» **What you should do**
Find the lines holding the string "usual" in the data, then copy all of them.

* * * * *

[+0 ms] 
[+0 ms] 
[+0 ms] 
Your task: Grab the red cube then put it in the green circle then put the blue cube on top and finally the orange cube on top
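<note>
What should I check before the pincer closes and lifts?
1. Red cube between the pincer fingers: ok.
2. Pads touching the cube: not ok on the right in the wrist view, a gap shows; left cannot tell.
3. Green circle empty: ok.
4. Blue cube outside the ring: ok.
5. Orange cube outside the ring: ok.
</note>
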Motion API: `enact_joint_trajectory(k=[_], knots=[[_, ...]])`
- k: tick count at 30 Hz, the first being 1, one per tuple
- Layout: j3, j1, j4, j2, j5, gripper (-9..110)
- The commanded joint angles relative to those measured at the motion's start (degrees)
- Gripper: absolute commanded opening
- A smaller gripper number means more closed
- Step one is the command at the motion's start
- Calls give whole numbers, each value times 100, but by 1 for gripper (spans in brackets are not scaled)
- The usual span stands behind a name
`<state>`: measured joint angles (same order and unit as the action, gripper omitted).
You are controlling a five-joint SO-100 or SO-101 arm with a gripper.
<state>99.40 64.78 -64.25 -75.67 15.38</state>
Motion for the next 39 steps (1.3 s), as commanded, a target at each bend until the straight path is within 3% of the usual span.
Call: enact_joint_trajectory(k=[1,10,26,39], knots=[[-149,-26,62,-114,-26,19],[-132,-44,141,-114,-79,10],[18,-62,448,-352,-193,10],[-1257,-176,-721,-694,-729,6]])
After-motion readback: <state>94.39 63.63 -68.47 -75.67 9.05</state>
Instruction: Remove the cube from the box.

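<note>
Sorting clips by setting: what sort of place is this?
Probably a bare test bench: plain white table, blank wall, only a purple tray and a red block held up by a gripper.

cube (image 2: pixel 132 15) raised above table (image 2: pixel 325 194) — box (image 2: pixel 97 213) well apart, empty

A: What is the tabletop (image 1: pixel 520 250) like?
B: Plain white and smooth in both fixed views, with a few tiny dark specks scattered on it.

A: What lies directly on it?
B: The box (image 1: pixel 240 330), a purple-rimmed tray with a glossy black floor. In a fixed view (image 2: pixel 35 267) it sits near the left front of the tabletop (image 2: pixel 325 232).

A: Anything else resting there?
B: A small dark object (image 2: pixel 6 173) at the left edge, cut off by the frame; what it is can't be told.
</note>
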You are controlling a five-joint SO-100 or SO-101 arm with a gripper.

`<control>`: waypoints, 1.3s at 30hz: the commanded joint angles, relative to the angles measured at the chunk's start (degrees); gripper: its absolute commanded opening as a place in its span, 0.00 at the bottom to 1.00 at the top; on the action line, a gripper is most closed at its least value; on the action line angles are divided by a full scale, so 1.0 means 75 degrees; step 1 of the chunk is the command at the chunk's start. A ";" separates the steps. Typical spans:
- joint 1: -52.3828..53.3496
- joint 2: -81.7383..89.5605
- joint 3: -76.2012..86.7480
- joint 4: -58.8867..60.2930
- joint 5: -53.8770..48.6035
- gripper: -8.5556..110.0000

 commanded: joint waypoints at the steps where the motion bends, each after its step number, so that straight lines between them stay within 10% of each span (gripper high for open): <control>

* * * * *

» **Solution to the exercise**
- The usual span stands behind a name
Motion for the next 39 steps (1.3 s), as commanded, a target at each bend until the straight path is within 3% of the usual span.

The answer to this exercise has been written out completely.